Supporters of Thai Prime Minister Yingluck Shinawatra promised on Sunday to get tough with anti-government protesters paralysing parts of Bangkok, hours before a bomb wounded 24 in the city, raising tension in a protracted political crisis.
Leaders of the pro-government United Front for Democracy against Dictatorship (UDD) vowed to "deal with" anti-government leader Suthep Thaugsuban, setting the scene for possible confrontation between pro- and anti-government groups.
"This fight will be harder than any other ... You must think how we can deal with Suthep and those supporting him," Jatuporn Prompan, a UDD leader and senior member of the ruling Puea Thai Party, told thousands of cheering supporters in Nakhon Ratchasima, northeast of the capital.
It was unclear whether Jatuporn was calling for an armed struggle, but he was speaking just hours after gunmen shot at an anti-government protest stage and threw explosive devices in the Khao Saming district of the eastern province of Trat, killing a five-year-old girl and wounding 41 people.
Police had earlier put the death toll at two.
In further violence on Sunday, an explosion wounded at least 24 people near an anti-government protest site in central Bangkok normally teeming with weekend shoppers.
"A bomb went off in front of the Big C supermarket in Ratchaprasong. At the moment we know that at least eight people were injured, but we have no idea how severe the injuries are," Thai national security chief Paradorn Pattanathabutr told Reuters.

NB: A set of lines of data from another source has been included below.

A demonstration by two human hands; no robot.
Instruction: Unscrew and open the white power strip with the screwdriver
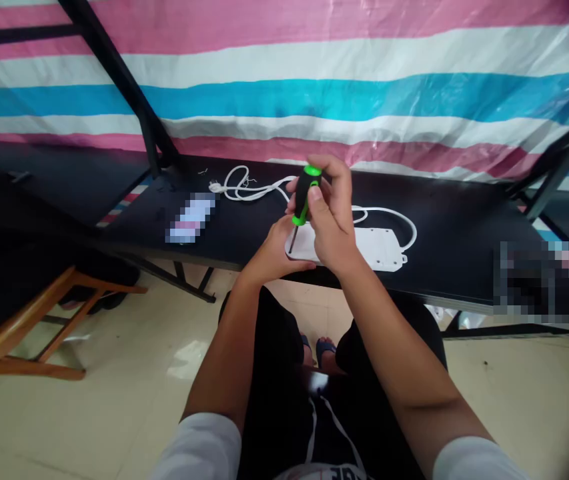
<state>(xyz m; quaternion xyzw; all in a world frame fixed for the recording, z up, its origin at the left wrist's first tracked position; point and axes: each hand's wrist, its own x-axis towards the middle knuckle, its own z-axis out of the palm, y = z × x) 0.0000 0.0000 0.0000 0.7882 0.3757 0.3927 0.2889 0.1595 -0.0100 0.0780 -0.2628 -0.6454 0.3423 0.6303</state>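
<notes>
My right hand (331,217) grips a screwdriver (304,195) with a black and green handle, held nearly upright. Its thin shaft points down onto the near left corner of a white power strip (381,248) lying on the black table (464,220). My left hand (274,250) rests against the strip's left end and holds it steady. The strip's white cable (251,190) loops away to the left and ends in a plug near the back of the table.
A blurred pale object (190,218) lies on the table to the left. Another blurred patch (534,280) sits at the right front edge. A wooden chair (29,327) stands low left. Black frame bars (129,87) rise before a striped tarp.
</notes>
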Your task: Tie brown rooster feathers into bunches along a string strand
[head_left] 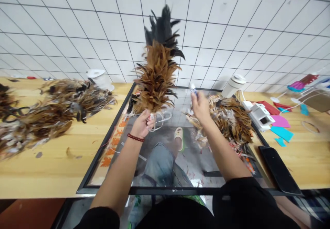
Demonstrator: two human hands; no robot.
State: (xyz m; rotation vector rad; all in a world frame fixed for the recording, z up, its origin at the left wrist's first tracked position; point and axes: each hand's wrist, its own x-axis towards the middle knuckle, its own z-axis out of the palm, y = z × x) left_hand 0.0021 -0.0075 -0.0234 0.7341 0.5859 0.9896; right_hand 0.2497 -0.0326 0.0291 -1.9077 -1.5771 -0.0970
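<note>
My left hand (pixel 144 123), with a dark red bead bracelet at the wrist, is closed round the lower end of a feather duster (pixel 157 74). Brown feathers cover its lower part and black ones form the top; it stands upright before the tiled wall. A white cord (pixel 161 122) loops beside the fingers. In my right hand (pixel 201 107), fingers wrapped, is a small white and blue tube (pixel 193 89) with a white tip, probably glue, slightly blurred. Under the right forearm lies a pile of brown and white feathers (pixel 232 117) on the glass panel (pixel 165 167).
More feather bundles (pixel 43 124) cover the wooden table (pixel 38 174) at left. Beside the right pile stand a white lidded cup (pixel 233 86) and a white power strip (pixel 260 115). A black phone (pixel 279 169) and coloured scraps (pixel 282 133) lie at right.
</note>
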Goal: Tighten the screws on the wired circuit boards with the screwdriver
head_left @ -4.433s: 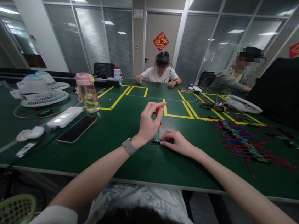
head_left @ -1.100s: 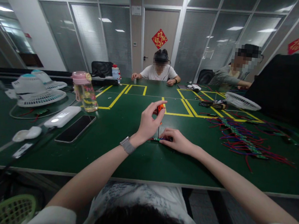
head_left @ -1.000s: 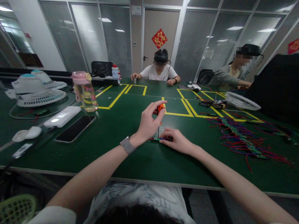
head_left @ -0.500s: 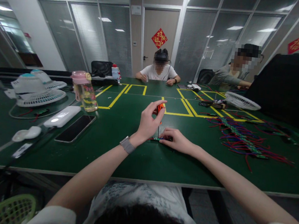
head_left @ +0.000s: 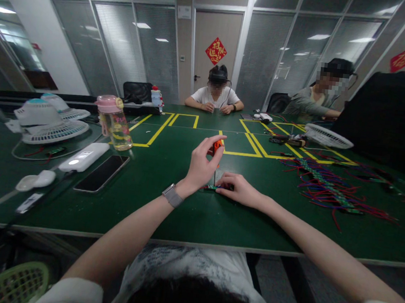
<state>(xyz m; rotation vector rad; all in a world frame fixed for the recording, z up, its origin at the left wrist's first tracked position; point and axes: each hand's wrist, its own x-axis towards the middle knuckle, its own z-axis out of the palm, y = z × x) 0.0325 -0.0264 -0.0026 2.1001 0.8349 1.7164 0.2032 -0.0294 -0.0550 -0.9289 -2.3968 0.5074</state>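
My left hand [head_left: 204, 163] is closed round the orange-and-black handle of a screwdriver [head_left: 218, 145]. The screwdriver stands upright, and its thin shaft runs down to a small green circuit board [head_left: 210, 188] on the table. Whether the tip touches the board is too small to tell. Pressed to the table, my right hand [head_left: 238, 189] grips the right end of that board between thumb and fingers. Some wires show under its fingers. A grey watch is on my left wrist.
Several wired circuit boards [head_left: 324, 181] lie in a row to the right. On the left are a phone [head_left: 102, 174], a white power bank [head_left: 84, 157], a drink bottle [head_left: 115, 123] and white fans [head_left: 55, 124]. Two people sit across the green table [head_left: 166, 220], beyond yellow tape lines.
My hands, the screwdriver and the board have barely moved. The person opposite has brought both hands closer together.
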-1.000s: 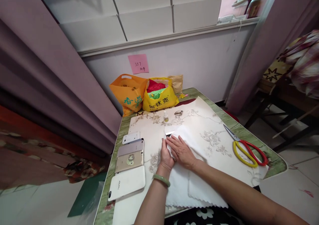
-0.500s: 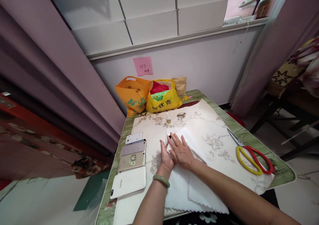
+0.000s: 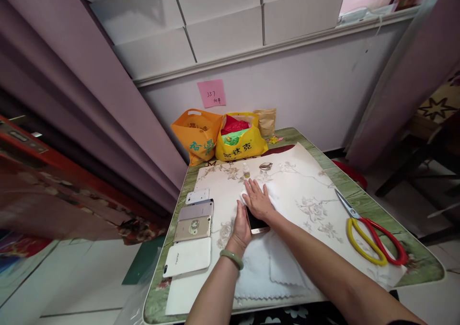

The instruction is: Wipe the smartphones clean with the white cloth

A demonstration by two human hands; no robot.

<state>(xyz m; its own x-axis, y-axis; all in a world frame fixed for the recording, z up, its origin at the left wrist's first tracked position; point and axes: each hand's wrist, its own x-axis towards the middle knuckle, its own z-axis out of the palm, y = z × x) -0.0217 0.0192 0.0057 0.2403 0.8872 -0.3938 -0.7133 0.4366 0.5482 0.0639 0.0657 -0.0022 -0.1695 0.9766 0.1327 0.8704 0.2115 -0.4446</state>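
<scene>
A phone with a dark screen [image 3: 258, 223] lies on a white cloth [image 3: 266, 267] with a scalloped edge. My left hand [image 3: 241, 223], a green bangle at its wrist, holds the phone's left edge. Spread flat over the phone's upper part is my right hand [image 3: 258, 200], with part of the white cloth under its fingers. The hands hide the phone's top. Just beyond my fingertips stands a small clear bottle [image 3: 246, 171].
Several phones lie in a column at the left, the nearest a white phone [image 3: 187, 258]. Scissors [image 3: 373, 236] lie at the right. An orange bag [image 3: 197, 135], a yellow bag [image 3: 240, 147] and eyeglasses [image 3: 266, 166] are at the back.
My right hand has moved up toward the phone's top, uncovering the lower dark screen. The camera view has shifted slightly.
</scene>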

The Erawan Medical Center, which monitors Bangkok hospitals, put the injury toll at at least 24.
Weeks Of Protests
Anti-government protesters have blocked main Bangkok intersections for weeks with tents, tyres and sandbags, seeking to unseat Yingluck and halt the influence of her billionaire brother, Thaksin Shinawatra, an ousted former premier regarded by many as the real power behind the government.
The protests are the biggest since deadly political unrest in 2010, when Thaksin's "red shirt" supporters paralysed Bangkok in an attempt to remove a government led by the Democrat Party, now the opposition.
More than 90 people were killed and 2,000 wounded when Suthep, at the time a deputy prime minister, sent in troops.
Presenting a further headache for Yingluck, Thailand's anti-corruption body filed charges against her last week over a rice subsidy scheme that has left hundreds of farmers, her natural backers, unpaid.
Yingluck is due to hear the charges on Thursday.
The UDD, largely made up of Thaksin supporters based in the populous north and northeast, was formed in 2008 as a counter-force to the yellow-shirted anti-Thaksin People's Alliance for Democracy group.
Thanawut Wichaidit, a spokesman for the UDD, said a strategy to counter anti-government protests in Bangkok had yet to be worked out, but that the movement wanted to avoid civil war.
"We want to fight peacefully, without weapons, but we have not yet decided how we will proceed and that is why we are meeting today to come up with a plan" Thanawut told Reuters.
"The thing we are trying to avoid at all costs is a civil war and any kind of confrontation."
The protests are the latest chapter in a political conflict that has gripped Thailand for eight years and broadly pits Bangkok's middle class and elite, and followers in the south, against rural backers of Yingluck and her brother.
UDD chairwoman Thida Tawornseth said Sunday's rally would consolidate plans to restore democracy after the opposition boycotted and disrupted elections this month, leaving the country under a caretaker government. On Saturday, she ruled out any plans for violence.
Four protesters and a police officer were killed on Tuesday when police attempted to reclaim protest sites near government buildings. Six people were wounded by a grenade on Friday.